▶ _Assignment_: Pick out each line below containing "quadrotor".

▶ _Supplied entries_:

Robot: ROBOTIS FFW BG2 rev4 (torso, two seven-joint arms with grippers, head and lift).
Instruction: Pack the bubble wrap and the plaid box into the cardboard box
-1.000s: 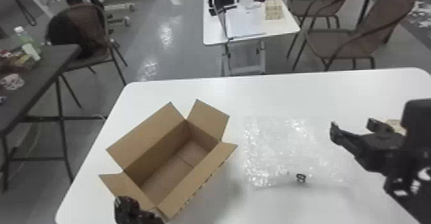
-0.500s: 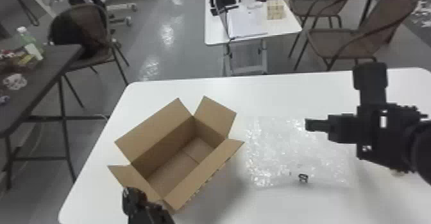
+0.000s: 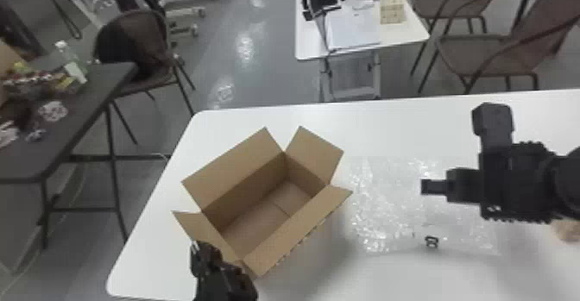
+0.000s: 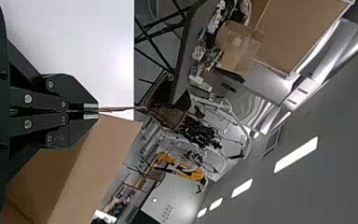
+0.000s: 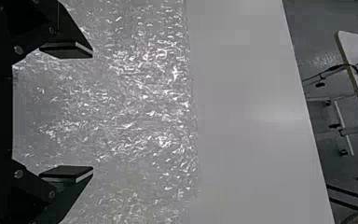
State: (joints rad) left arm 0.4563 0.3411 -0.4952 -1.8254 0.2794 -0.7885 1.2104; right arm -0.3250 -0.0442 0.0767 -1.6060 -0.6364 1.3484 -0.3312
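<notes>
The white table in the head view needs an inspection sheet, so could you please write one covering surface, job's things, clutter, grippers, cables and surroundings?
Surface: white table; damage, nothing seen.
Job's things: cardboard box open, flaps spread; bubble wrap spread beside it; plaid box cannot be identified.
Clutter: small dark item at the wrap's near edge; tan thing partly hidden behind the right arm.
Grippers: left gripper shut on a box flap; right gripper open above the wrap.
Cables: pale cable on the floor.
Surroundings: dark table with assorted items, brown chairs.
</notes>
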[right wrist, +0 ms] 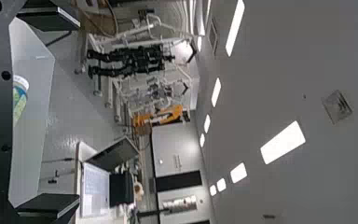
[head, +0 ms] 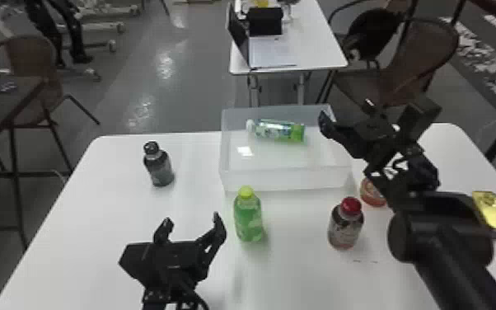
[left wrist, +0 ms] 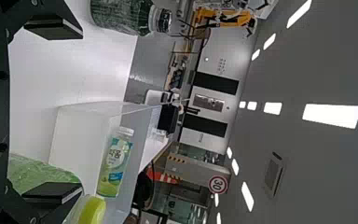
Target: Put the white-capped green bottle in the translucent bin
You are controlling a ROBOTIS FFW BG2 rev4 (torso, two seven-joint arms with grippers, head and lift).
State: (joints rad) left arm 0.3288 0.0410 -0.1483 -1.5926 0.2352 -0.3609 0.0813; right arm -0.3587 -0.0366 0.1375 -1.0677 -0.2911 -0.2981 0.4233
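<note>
Because the white-capped green bottle (head: 279,130) lies on its side inside the translucent bin (head: 282,179), the remaining move appears to be a withdrawal, not a grasp. The bottle's long axis runs crosswise, capped end toward the robot's left, green base toward the right end effector (head: 347,115). That end effector is the nearer of the two; its fingers are spread and hold nothing. From it, the bottle lies to the robot's left. Clear the bin's right wall during retraction; contact could shift the bin on the counter (head: 107,202).

The left end effector (head: 193,222) is spread and empty, beside the yellow-capped bottle (head: 249,220). The right arm (head: 436,231) partly covers the orange jar (head: 370,193). Whether the right fingertips overhang the bin's rim is hard to tell.
</note>
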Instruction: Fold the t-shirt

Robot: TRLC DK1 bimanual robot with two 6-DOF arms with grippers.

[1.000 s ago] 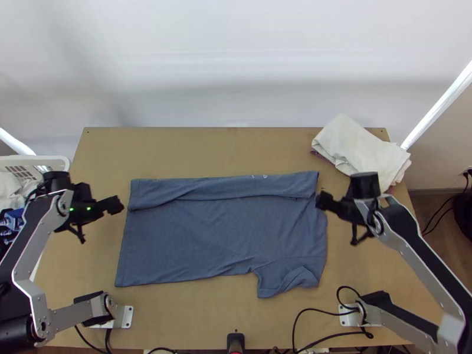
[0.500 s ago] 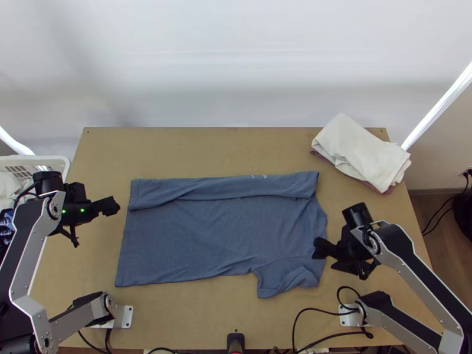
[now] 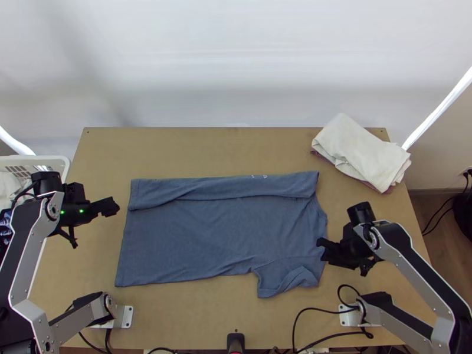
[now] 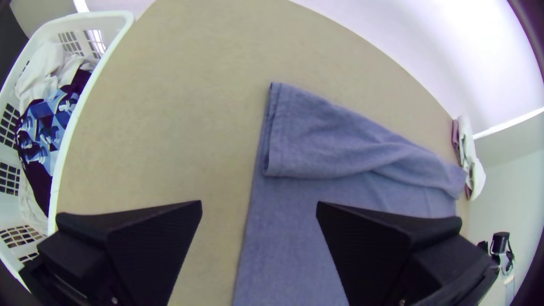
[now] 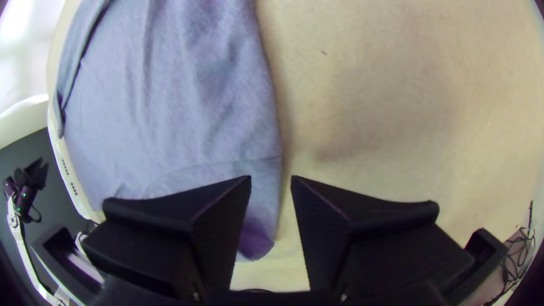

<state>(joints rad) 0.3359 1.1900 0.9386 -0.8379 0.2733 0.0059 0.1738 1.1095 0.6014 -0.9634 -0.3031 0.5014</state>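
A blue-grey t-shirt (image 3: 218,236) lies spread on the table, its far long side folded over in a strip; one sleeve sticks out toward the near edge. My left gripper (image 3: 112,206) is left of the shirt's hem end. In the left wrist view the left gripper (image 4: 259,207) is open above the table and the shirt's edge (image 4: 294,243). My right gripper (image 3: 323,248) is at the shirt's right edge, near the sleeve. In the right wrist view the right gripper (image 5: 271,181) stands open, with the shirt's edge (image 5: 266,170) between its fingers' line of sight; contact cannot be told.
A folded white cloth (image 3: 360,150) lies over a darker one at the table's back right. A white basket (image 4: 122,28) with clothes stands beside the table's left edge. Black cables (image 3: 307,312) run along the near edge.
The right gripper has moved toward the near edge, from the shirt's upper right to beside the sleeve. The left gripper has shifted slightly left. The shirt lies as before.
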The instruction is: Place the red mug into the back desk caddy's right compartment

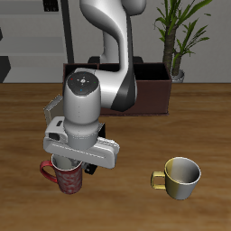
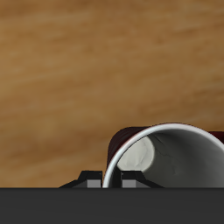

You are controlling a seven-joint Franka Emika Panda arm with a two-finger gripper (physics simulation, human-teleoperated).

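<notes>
My pincer (image 1: 72,163) is directly over the red mug with the pale speckled pattern and red loop handle (image 1: 65,176), which stands upright on the wooden bench (image 1: 126,203) near its front edge. In the wrist view the mug's pale grey inside and its thin rim (image 2: 166,157) are very close under me, and the rim curves just beside my two fingertips (image 2: 131,182). From this I judge that one finger is inside the rim and one outside, so the wall is between them. I cannot tell if the fingers are already pressed on the wall or only around it, because the pictures hide the contact.

Beside the red mug, also near the front edge but well apart from it, stands a plain yellowish-cream mug (image 1: 180,178), which is not my concern.

Farther back, behind my arm, is the long dark maroon-brown open-topped desk caddy (image 1: 149,95), partly hidden by my body. Its wide end bay, the right compartment (image 1: 153,93), lies straight away from the mug toward the bench's back. So the coming move, as I judge it, is a lift and then a carry backward over the caddy's front wall.
</notes>
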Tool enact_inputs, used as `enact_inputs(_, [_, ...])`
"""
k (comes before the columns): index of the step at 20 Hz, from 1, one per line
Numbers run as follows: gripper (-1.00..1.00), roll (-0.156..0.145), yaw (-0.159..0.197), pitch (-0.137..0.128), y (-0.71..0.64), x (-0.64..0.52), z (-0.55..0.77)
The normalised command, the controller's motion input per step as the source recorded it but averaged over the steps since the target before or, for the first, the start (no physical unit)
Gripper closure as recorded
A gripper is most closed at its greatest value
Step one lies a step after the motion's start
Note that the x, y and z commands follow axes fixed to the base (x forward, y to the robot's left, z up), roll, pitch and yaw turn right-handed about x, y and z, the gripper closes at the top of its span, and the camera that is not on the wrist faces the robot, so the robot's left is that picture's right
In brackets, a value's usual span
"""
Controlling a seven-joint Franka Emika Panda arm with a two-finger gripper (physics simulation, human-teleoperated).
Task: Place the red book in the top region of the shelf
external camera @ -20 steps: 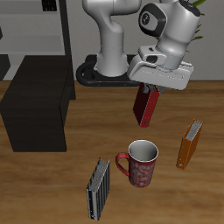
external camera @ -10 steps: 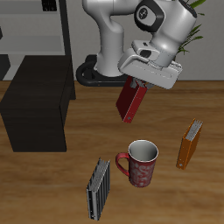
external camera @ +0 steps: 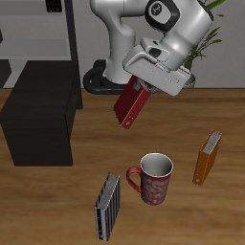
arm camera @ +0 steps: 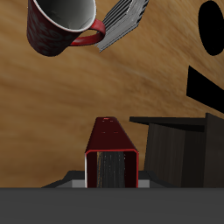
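The red book (external camera: 130, 103) hangs tilted in the air, held by its upper end in my gripper (external camera: 145, 84), which is shut on it. It is above the table, between the robot's base and the mug, and off to the side of the shelf (external camera: 42, 113), a low black box with a flat top. In the wrist view the red book (arm camera: 112, 149) shows end-on between my fingers, with the black shelf (arm camera: 184, 144) beside it.
A red patterned mug (external camera: 154, 178) stands near the table's front, a grey striped book (external camera: 107, 206) beside it. An orange-yellow book (external camera: 206, 158) stands farther over. A tall thin-framed rack (external camera: 57, 33) is behind the shelf. A plant (external camera: 206, 33) is behind the arm.
My gripper has carried the red book up and sideways toward the shelf, and the book has tilted further from upright.
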Motion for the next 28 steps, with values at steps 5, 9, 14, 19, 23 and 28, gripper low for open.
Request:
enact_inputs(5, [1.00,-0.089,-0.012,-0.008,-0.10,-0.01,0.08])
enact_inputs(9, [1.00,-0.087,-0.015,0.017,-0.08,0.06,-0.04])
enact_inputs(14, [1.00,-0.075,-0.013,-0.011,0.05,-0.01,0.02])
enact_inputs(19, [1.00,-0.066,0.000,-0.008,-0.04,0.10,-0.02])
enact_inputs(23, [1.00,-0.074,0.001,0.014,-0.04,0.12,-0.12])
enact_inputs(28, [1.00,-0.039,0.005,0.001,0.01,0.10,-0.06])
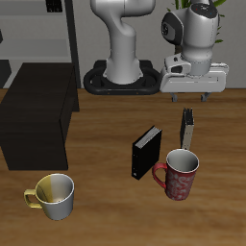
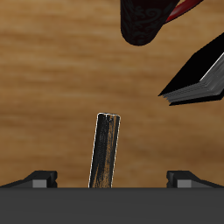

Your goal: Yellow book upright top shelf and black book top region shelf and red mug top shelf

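Note:
The yellow book (image 1: 187,128) stands upright on the table, thin, with its dark edge towards the camera. My gripper (image 1: 190,97) hovers just above it, open and empty. In the wrist view the book's top edge (image 2: 106,150) lies between the two spread fingertips (image 2: 39,178), and the gripper (image 2: 111,179) is not touching it. The black book (image 1: 146,154) stands upright nearer the table's front edge; it also shows in the wrist view (image 2: 199,74). The red mug (image 1: 179,175) stands beside it, and part of it shows in the wrist view (image 2: 144,19). The black shelf (image 1: 38,115) stands far across the table.
A yellow mug (image 1: 55,195) stands near the table's front edge, in front of the shelf. The robot's base (image 1: 120,77) is at the table's back. A plant shows behind the arm.

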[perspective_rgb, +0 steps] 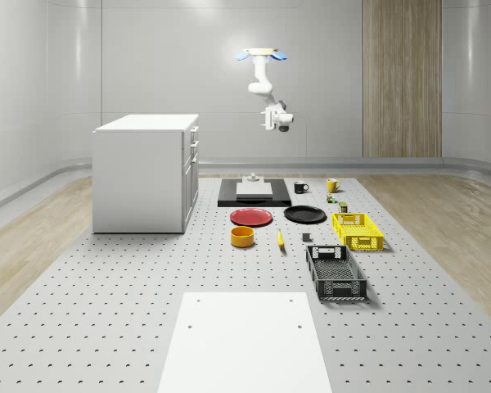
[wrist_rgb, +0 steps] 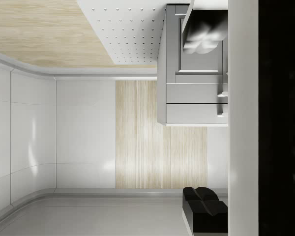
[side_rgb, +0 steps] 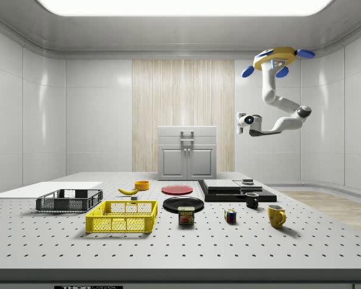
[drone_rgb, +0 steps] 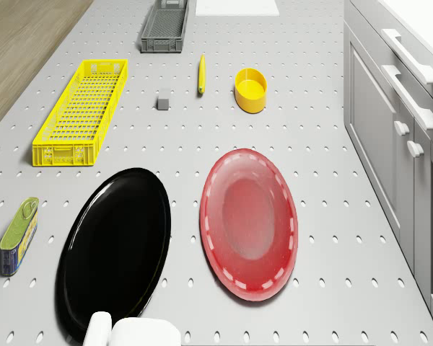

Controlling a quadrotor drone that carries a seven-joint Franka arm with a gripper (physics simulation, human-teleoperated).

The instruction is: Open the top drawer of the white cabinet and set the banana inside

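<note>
The drone is seen hovering high above the far part of the desk, roughly over the black slab w/ the grey block on it. The arm is hung below it, bent, w/ the gripper held out sideways at abt the height of the white cabinet top, well apart from it. Open air is seen all round the fingers; nothing is held in them. In the wrist view the dark fingers are seen close together, but how far apart they stand can't be told.

The cabinet is stood on the desk, its front w/ handles facing the fingers across a wide gap. The top drawer is seen flush w/ the front, closed, its bar handle sticking out past the face.

The banana is laid flat on the desk, far below the fingers and well on the near side of them, betw. the yellow bowl and a small grey block, touching neither. Nearer under the fingers are laid the red plate and the black plate, side by side, edges just apart. Beyond the banana, away from the cabinet, the yellow crate and dark crate are set. Bare desk is left betw. banana and cabinet front.
</note>
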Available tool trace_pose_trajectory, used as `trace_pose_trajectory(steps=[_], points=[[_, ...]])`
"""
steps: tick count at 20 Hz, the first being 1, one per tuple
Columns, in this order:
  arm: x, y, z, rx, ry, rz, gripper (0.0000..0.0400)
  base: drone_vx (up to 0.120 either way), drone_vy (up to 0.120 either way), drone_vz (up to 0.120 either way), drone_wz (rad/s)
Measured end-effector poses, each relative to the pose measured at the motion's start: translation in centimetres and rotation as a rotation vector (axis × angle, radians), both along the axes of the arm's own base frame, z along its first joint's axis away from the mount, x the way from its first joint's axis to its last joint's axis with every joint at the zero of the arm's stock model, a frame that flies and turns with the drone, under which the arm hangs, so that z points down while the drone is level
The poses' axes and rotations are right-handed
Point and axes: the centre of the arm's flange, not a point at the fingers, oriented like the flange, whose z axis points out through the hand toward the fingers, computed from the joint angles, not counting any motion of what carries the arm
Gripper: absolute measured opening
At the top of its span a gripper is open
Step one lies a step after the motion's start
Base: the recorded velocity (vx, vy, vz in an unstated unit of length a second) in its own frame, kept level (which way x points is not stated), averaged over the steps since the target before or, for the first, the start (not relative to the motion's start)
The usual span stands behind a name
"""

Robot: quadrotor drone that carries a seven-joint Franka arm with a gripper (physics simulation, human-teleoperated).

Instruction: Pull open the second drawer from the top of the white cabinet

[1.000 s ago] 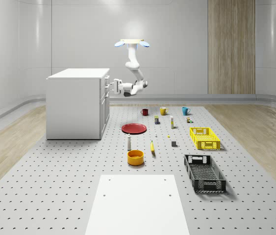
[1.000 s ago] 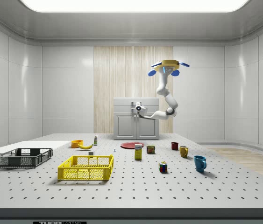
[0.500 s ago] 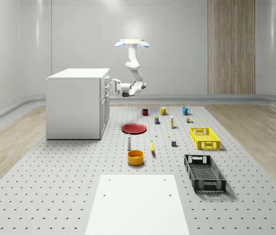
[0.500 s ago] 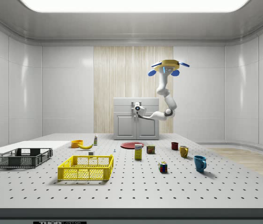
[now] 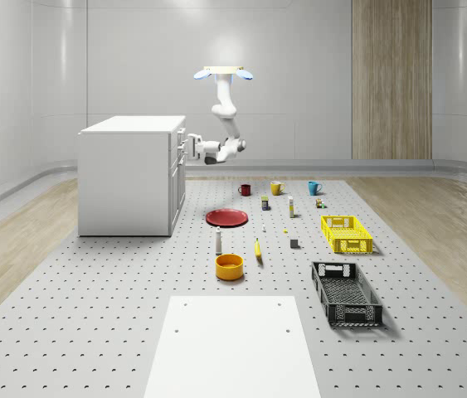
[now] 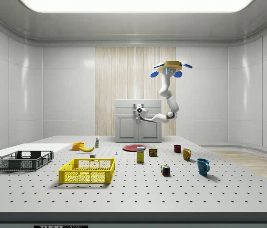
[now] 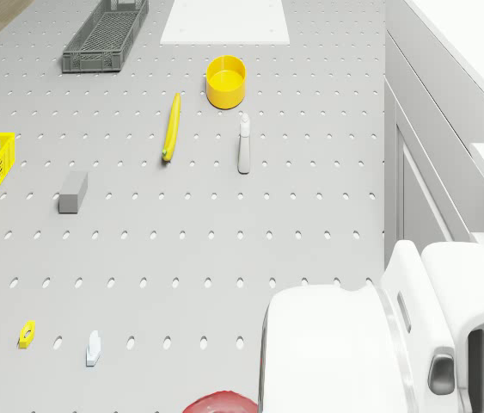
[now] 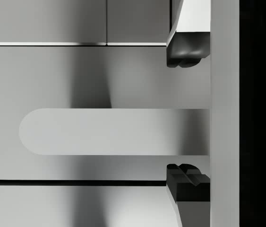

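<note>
Beside the white cabinet (image 5: 129,174), the hovering drone's (image 5: 224,73) tool (image 8: 187,113) gapes around a drawer handle (image 8: 114,131), seemingly untouched.

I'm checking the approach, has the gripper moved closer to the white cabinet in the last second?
Yes. In the whole-scene view the gripper has closed toward the white cabinet front, with the drone hovering in place beside it.

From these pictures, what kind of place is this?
Probably a simulated indoor test room for robot handling, not a home: a grey perforated floor with small props laid out in rows, a lone white cabinet, and a drone hovering beside it.
</note>
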Motion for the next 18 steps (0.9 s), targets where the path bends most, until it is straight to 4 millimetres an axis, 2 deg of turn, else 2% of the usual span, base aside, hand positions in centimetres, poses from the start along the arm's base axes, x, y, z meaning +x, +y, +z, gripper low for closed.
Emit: trace_pose_trajectory(steps=[5, 6, 7, 9, 11, 12, 14, 15, 18], points=[[0.01, 0.38, 0.00, 0.000, 0.000, 0.000, 0.0300, 0.000, 0.000, 0.000, 0.000], [0.02, 0.42, 0.00, 0.000, 0.000, 0.000, 0.0284, 0.000, 0.000, 0.000, 0.000], [0.02, 0.45, 0.00, 0.000, 0.000, 0.000, 0.0244, 0.000, 0.000, 0.000, 0.000], [0.02, 0.49, -0.01, 0.000, 0.000, 0.000, 0.0187, 0.000, 0.000, 0.000, 0.000], [0.04, 0.52, -0.11, -0.001, -0.004, 0.000, 0.0166, 0.000, 0.000, 0.000, 0.000], [-0.05, 0.43, 0.53, -0.016, 0.039, 0.004, 0.0217, 0.000, 0.000, 0.000, 0.000], [-0.04, 0.45, 0.44, -0.022, 0.020, 0.005, 0.0202, 0.000, 0.000, 0.000, 0.000], [-0.06, 0.39, 0.54, -0.026, 0.033, 0.006, 0.0209, 0.000, 0.000, 0.000, 0.000], [0.00, 0.11, 0.08, -0.019, 0.001, 0.005, 0.0170, 0.000, 0.000, 0.000, 0.000]])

▶ _Your response_:
Controlling a quadrotor drone that carries a seven-joint Franka arm with a gripper (physics simulation, human-teleoperated).
Robot: quadrotor drone that carries a seven-joint Franka arm with a gripper (physics simulation, human-teleoperated).

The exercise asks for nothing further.